> Hi Mark, > I guess the reason these methods have not been added to SAX2XMLReader is > that this interface is derived from the SAX2 specs, where they > are missing. > If you can provide a patch using the EntityResolver2 extension, > that would > be a better fix for this problem. > I'm not really sure how to do this. Last time, I got as far as:
- Adding an EntityResolver2 class defined as per SAX2 spec - Adding a getEntityResolverVersion function to EntityResolver so as to be able to distinguish between the two at runtime
Maybe we could avoid this by adding an overloaded setEntityResolver(EntityResolver2*) that would automatically detect the new interface (and set the
http://xml.org/sax/features/use-entity-resolver2 feature)
- Changing resolveEntity everywhere to take a name and baseURI parameter - Calling the appropriate resolver (via getEntityResolverVersion and static_cast)
The appropriate resolver should be invoked by looking at the use-entity-resolver2 feature (that the user could decide to turn off even if she provides an EntityResolver2 interface)
Where I came unstuck was the name parameter:
name - Identifies the external entity being resolved. Either "[dtd]" for the external subset, or a name starting with "%" to indicate a parameter entity, or else the name of a general entity. This is never null when invoked by a SAX2 parser.
I haven't much of a clue how to do that.
It looks like the specs don't take into consideration XML Schema; what should "name" contain in that case?
If this resolver should be invoked only when a DTD entity is being resolver, the informations is almost there; the LastExtEntityInfo structure needs to be extended with a "name" field, that getLastExtEntityInfo would fill by using the XMLEntityDecl currently in scope.

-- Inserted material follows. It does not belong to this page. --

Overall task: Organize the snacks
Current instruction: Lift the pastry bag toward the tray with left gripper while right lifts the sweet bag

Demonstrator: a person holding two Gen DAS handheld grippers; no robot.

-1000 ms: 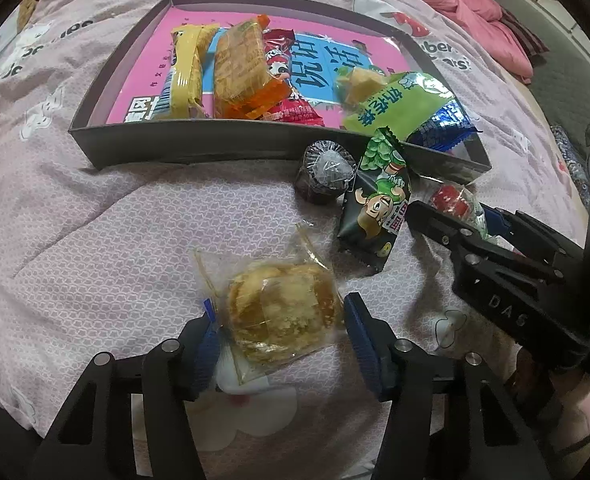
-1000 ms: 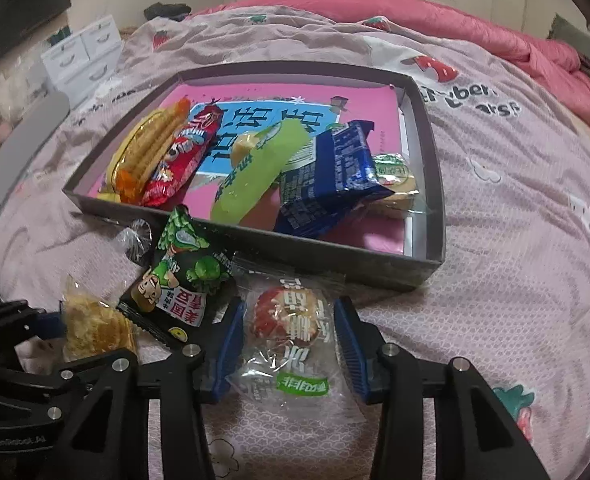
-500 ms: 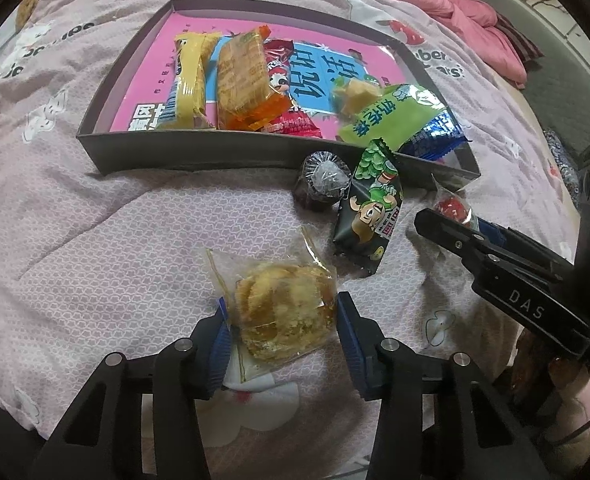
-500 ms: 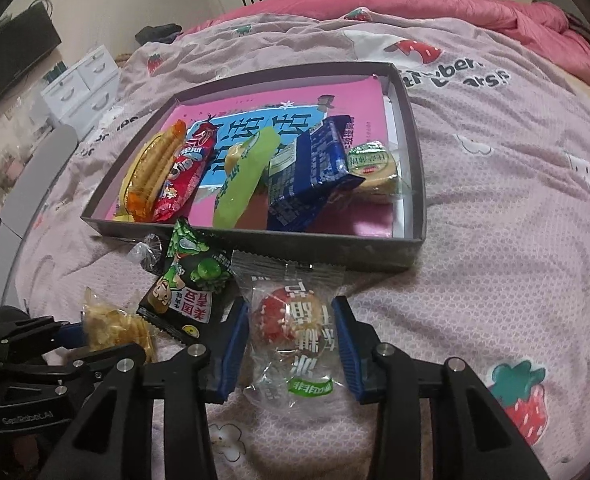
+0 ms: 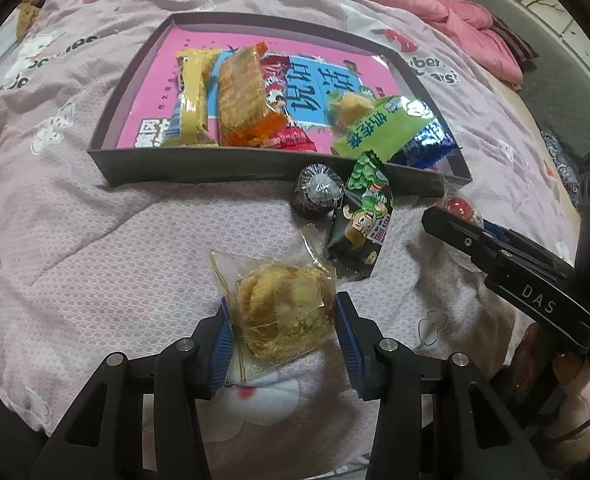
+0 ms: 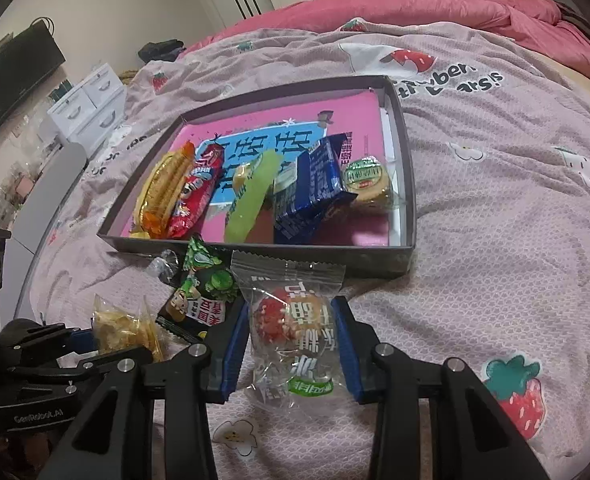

Now I see that we have the old style resolveEntity method, and a new one that takes an XMLResourceIdentifier. XMLResourceIdentifier does not include a name, but it seems that these days the resolveEntity method is ignored (comments indicate that it is not called, but that the other one is instead, which seems true on a quick reading). I guess the sensible approach would be:
- Add a name member to XMLResourceIdentifier - Find out what to put in the name every time one of these is created - Have the new resolveEntity check for ER2 being installed and call the appropriate method passing on the name parameter
Then I'm also left with the getExternalSubset() function, which again, I don't know where or how to implement.
It should probably be handled like the setExternalSchemaLocation is handled; when isRoot is true and the setting has been set, the resolver is invoked and the DTD is parsed like it was specified in the prolog.
Alberto
There's also a problem with the ER2 vs ER method in that you are supposed to be able to turn off using ER2 via the SAX2 feature http://xml.org/sax/features/use-entity-resolver2. Obviously the ER2 method then needs some way of knowing which kind of entity resolver it is meant to be, and the simple test above is not enough for that. OTOMH you'd need to do something like storing pointers to
a) an EntityResolver and b) an EntityResolver2
everywhere. setEntityResolver on the SAX2 interface can then check the feature flag and store the appropriate one (which would then pass off the appropriate ER/ER2 to the other scanners which are invoked, e.g. for the DTD/XSD, where each of these would need to have a slightly different interface featuring a setEntityResolver2.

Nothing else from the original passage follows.